The Patriot Post® · In Brief: Social Media Is Making You a Worse Person
Censorship on social media is clearly a bad idea. Americans ought to enjoy the rights of free expression, unencumbered by malcontents who disagree but have the power of censorship. However, social media itself is hardly free of bad effects. Cultural commentator Georgi Boorman argues that it’s actually been a net negative in some key ways.
What happens on social media doesn’t stay there. After more than a decade of growth for platforms such as Twitter, Facebook, and Instagram, that much is undeniable. Social media has been sharply criticized for sucking attention away from the physical world and contributing to greater political polarization, but how it is changing our very selves — beyond compelling us to buy things, shortening our attention span, or causing our brains to offload the storage of literal memories to social media — receives far less attention. The so-called “crisis of character” acknowledged by pundits across the political spectrum overlaps greatly with the crisis of social media dependence. Social media use should be seen as a self-modification project, and one in which we become worse people.
Boorman covers the false sense of social connection, the destruction of self-regulation, and curating one’s persona to match the feedback of social media, which all are negative things with negative consequences. Among those consequences is the disastrous increase in gender confusion.
The reconstruction of the self via the online world is utterly dependent on this feedback. The most radical and infamous cases of this involve transgender ideology. As Scott Newgent, a biological woman who regrets transition, explained, “These kids go on social media and make accounts with their FTM, MTF or non-binary descriptions. And then tens of thousands of strangers cheer them on.”
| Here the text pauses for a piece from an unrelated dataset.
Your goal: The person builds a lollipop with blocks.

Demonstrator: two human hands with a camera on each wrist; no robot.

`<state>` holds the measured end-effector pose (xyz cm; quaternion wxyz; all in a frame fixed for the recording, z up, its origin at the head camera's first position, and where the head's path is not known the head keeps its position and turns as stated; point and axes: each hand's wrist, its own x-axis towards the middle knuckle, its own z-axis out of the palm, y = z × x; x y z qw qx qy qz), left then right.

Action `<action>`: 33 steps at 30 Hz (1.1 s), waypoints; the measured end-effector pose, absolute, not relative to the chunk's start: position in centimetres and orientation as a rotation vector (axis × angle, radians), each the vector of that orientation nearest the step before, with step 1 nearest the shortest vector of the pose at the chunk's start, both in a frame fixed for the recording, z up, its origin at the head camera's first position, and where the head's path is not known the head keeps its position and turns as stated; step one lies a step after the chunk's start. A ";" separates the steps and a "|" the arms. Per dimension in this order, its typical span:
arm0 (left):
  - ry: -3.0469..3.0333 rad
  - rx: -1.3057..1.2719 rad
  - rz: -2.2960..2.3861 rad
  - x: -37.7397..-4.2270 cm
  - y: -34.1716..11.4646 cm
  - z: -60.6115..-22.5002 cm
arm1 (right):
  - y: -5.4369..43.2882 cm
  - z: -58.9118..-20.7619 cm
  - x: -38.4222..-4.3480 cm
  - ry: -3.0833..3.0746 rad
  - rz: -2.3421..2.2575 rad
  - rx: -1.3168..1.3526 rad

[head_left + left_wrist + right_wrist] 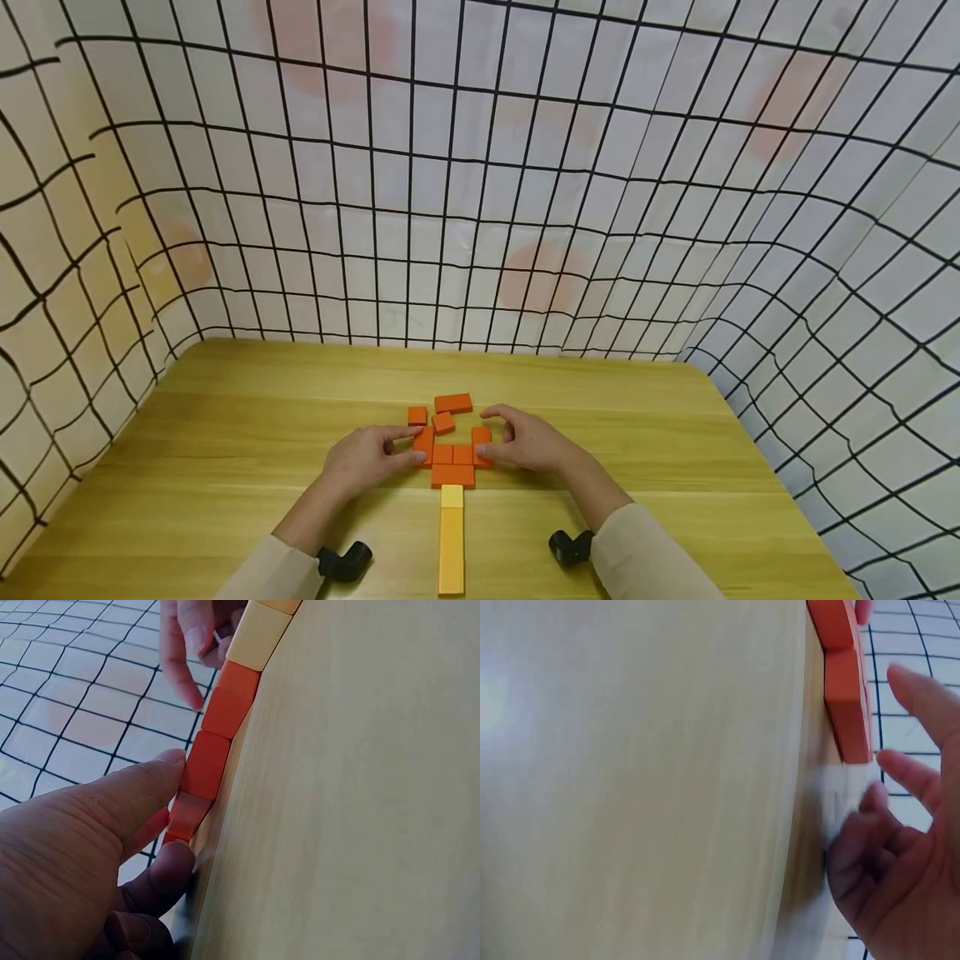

Negative reactions can even serve to drive a feeling of victimization, further enforcing the idea that they are a persecuted minority just trying to “live their authentic selves.” Those who get enough affirmation from this vast pool of “pings” may begin the project of remaking themselves in real life. Twenty thousand people on social already believe in you, right? What’s a few friends and neighbors in real life compared to that? Your “friends” on social have your back. They know this is who you are. If you turn back now, what are you? A fraud? A loser with no followers? You will be lonely again, and lacking affirmation.
The transgender cult is hardly the only evidence of this, of course. Political tribalism can be as well.
Boorman asks a critical self-evaluation question:
When I look up from a long social session, am I more kind to my family? No. Am I more able to bear the frustrations of my young children’s fickleness? No. Am I calmer? Certainly not. And I don’t often gain any valuable knowledge in exchange for my time.
She concludes:
I’m not saying social media hasn’t driven any positive changes in the world. When my daughter was gravely ill in the hospital, empathetic Twitter followers (and many outside that) took up the call to prayer. Thousands prayed for Baby G, and God answered those prayers. Social is a powerful tool, but we can’t deny it’s corrupting us as individuals, and as a society. …
[Yet] who among us, after more than a decade with a universe of attention-exchange in our pockets, can say social media hasn’t changed us? And who can say it hasn’t changed us for the worse?